** Your goal **
Please copy each line from the entries that contains the string "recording".

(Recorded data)
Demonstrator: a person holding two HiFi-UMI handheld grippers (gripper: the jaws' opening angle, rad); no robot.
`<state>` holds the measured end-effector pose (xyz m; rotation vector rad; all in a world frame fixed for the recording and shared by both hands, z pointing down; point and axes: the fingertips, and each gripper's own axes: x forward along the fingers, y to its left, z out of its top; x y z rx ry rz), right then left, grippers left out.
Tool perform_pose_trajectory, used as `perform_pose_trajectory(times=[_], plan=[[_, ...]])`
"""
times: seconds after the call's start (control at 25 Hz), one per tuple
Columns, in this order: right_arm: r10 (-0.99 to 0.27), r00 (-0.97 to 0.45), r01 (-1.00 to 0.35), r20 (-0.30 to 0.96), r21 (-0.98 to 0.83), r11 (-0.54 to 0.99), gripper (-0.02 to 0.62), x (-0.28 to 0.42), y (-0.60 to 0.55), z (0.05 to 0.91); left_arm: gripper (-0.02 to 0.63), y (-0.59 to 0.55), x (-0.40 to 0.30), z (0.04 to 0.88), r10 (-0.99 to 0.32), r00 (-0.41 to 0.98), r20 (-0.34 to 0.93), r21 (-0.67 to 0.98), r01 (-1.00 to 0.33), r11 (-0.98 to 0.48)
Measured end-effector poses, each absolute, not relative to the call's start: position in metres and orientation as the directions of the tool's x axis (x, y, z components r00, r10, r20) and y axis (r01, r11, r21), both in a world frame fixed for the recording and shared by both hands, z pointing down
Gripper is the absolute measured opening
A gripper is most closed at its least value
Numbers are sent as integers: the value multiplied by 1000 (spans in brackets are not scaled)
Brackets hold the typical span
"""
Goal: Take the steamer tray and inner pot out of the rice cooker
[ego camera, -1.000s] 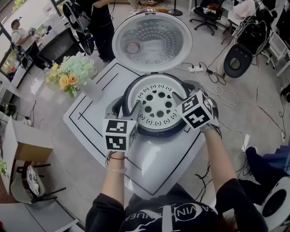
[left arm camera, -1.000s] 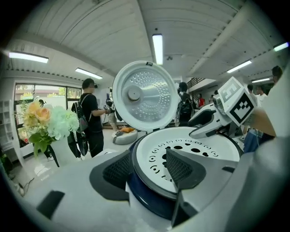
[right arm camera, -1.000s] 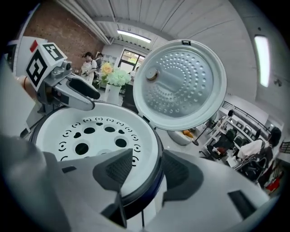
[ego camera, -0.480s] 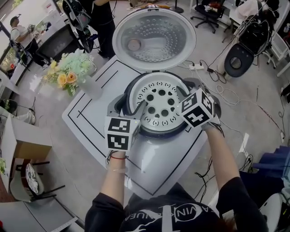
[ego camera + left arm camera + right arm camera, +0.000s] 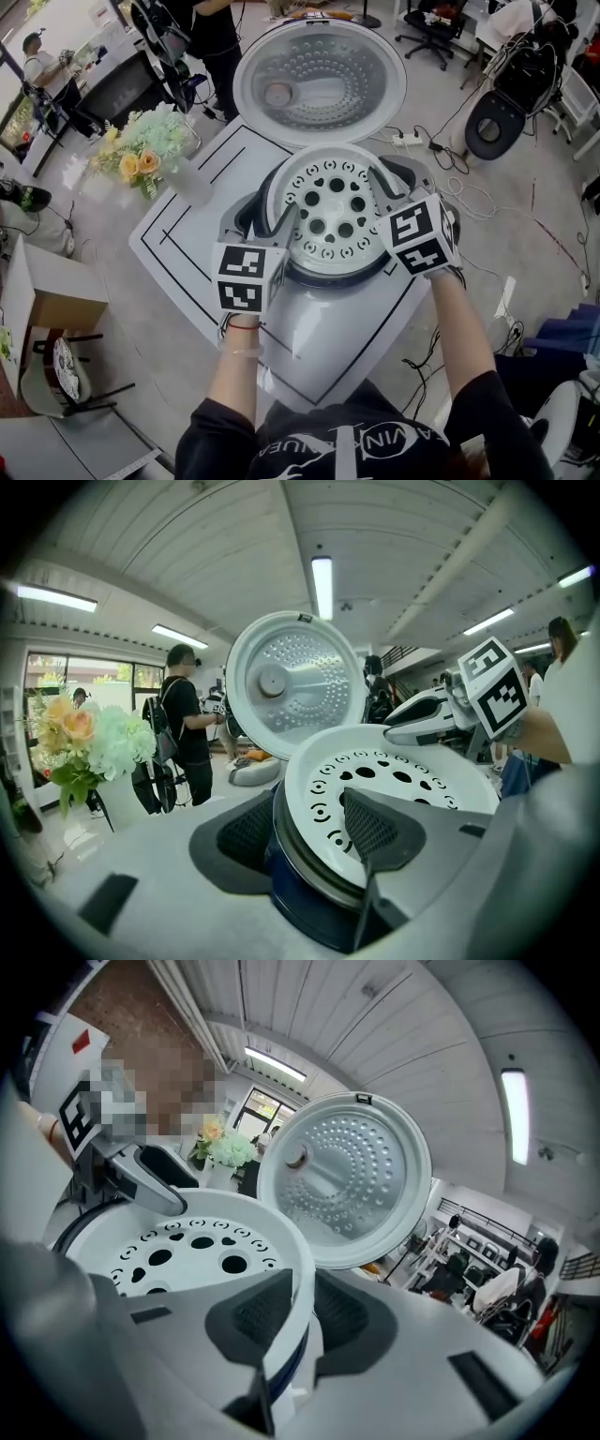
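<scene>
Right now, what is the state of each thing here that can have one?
Lid, open, upright.
Tray, on the pot, not yet out.
Pot, in the cooker, under the tray.
Left gripper, open; fingers just closing slightly, astride the tray rim.
Right gripper, shut on the tray rim; fingers just closed.
</scene>
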<state>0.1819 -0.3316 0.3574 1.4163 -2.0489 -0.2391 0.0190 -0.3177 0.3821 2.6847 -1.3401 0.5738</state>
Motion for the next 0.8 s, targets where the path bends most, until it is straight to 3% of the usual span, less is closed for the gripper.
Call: perform_pose_trajectory(times=[0.16, 0.28, 0.4, 0.8], plan=[[-911, -240, -812, 336, 445, 378, 67, 184, -325, 347, 225, -315, 21, 379, -749, 567, 343, -63, -781, -621], [-925, -250, -830, 288, 428, 357, 64, 184, -320, 337, 158, -312, 21, 378, -747, 577, 332, -48, -780, -624], [-930, -261, -839, 258, 417, 351, 63, 183, -316, 330, 138, -311, 20, 374, -755, 575, 314, -36, -788, -615], [-913, -288, -888, 289, 276, 367, 78, 187, -298, 339, 91, -304, 9, 347, -775, 612, 155, 37, -788, -615]])
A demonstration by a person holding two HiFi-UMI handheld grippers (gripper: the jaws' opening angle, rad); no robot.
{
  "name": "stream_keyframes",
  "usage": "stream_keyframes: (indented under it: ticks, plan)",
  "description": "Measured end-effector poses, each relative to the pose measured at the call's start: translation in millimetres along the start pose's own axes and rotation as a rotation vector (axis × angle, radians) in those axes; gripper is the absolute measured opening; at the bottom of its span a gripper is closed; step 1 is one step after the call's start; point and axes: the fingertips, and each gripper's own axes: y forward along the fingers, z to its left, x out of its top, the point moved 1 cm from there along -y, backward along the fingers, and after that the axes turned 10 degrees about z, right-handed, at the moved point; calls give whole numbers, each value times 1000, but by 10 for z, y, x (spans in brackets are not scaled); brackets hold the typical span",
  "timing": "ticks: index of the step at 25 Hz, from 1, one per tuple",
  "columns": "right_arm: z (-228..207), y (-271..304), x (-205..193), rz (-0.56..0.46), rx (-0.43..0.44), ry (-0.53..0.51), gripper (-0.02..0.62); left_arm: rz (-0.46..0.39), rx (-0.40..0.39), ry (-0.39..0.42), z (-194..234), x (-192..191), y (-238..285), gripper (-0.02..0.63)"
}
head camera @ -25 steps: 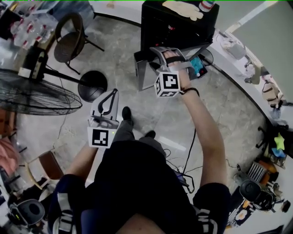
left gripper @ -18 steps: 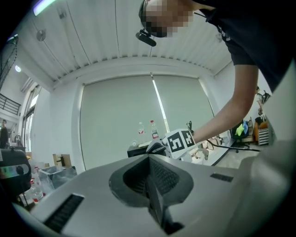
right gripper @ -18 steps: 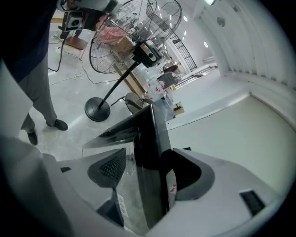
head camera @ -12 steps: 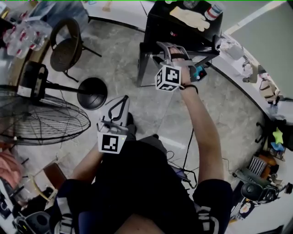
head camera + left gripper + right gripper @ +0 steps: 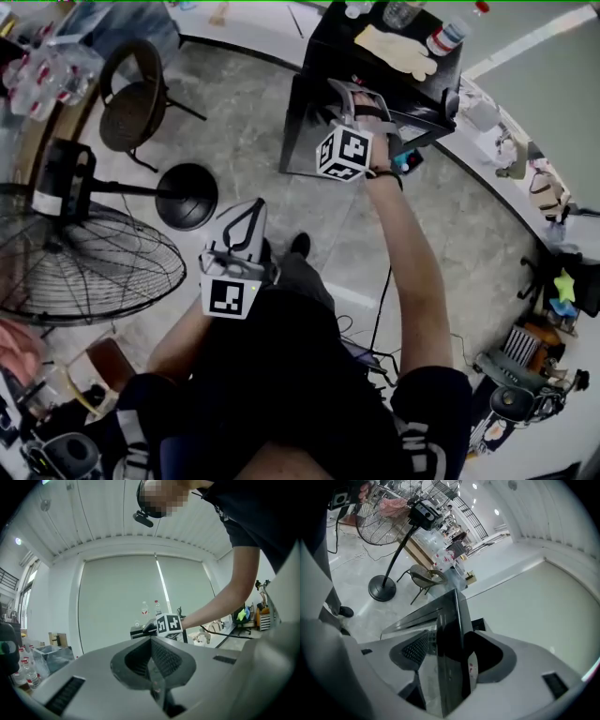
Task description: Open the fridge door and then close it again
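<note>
While holding the open door's (image 5: 450, 620) edge lengthwise between the clenched jaws of the right gripper (image 5: 353, 97), need only swing it toward the fridge (image 5: 326, 54) just beyond, with the left gripper (image 5: 251, 208) closed on nothing, low by the waist and well apart.

Your shoe (image 5: 300, 246) is planted on a grey stone-look floor (image 5: 253, 141). The black fridge (image 5: 337, 42) stands on that floor ahead of you, with a pale glove (image 5: 398, 47) and a bottle (image 5: 448, 33) on its top. A fan's round base (image 5: 187, 195) and a dark chair (image 5: 131, 89) stand on the floor to your left. A cable (image 5: 382, 305) trails over it at your right.
</note>
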Motion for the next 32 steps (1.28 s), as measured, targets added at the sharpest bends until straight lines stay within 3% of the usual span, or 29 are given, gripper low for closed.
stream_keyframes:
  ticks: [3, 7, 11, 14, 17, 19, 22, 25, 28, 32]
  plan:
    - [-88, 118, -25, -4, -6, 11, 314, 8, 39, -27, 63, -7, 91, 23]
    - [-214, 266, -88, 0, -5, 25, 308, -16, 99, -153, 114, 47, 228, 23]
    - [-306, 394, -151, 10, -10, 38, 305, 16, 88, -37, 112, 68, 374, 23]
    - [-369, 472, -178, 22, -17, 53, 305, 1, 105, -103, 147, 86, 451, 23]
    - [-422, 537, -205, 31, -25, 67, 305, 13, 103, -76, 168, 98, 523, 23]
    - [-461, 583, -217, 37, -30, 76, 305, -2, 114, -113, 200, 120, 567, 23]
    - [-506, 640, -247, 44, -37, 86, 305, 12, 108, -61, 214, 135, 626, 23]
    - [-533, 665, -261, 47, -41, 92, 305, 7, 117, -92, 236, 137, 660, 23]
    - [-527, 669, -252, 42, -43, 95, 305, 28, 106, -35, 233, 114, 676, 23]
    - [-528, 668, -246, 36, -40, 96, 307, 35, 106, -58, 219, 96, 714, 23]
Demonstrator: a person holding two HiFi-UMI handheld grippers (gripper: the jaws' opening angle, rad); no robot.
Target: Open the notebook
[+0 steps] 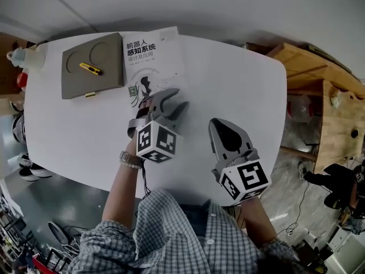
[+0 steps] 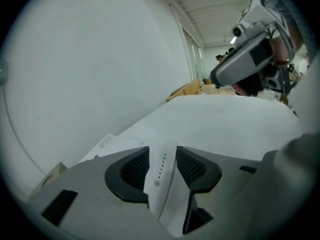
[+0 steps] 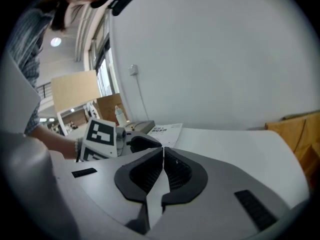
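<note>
The notebook [image 1: 153,56] lies flat on the far part of the white table [image 1: 74,136], a little left of the middle. Its cover is white, with bold dark print at the top and a small dark drawing lower down.

My left gripper [image 1: 171,103] sits at the notebook's near edge. In the left gripper view its jaws are pinched on a thin white leaf [image 2: 161,174] with a line of tiny print, which stands up between the ribbed pads. I cannot tell whether it is the cover or a page. My right gripper [image 1: 218,123] hangs over bare table, to the right of the left one and nearer me. Its jaws are pressed together with nothing between them.

Left of the notebook and just beside it lies a grey board [image 1: 91,64] with a small yellow tool [image 1: 89,68] on it. A pale bottle [image 1: 23,56] stands at the table's far left corner. A plain light wall [image 1: 199,4] runs behind the table. Wooden furniture [image 1: 319,79] stands to the right over a grey floor [image 1: 296,204].
</note>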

** Exercise response **
`<state>` holds the measured end-effector pose (xyz m; rotation vector rad; all in a world frame fixed for the recording and shared by both hands, z pointing down; point and axes: the fingertips, and each gripper's own axes: x forward along the fingers, y to its left, z out of its top; x y z rx ry rz), right then left, grippers left out.
Measured end-effector poses, each absolute, not relative to the call's start: position in metres and orientation as the directions of the tool's x axis (x, y, z components r00, r10, r20) and y axis (r01, r11, r21), both in a world frame fixed for the recording and shared by both hands, z pointing down

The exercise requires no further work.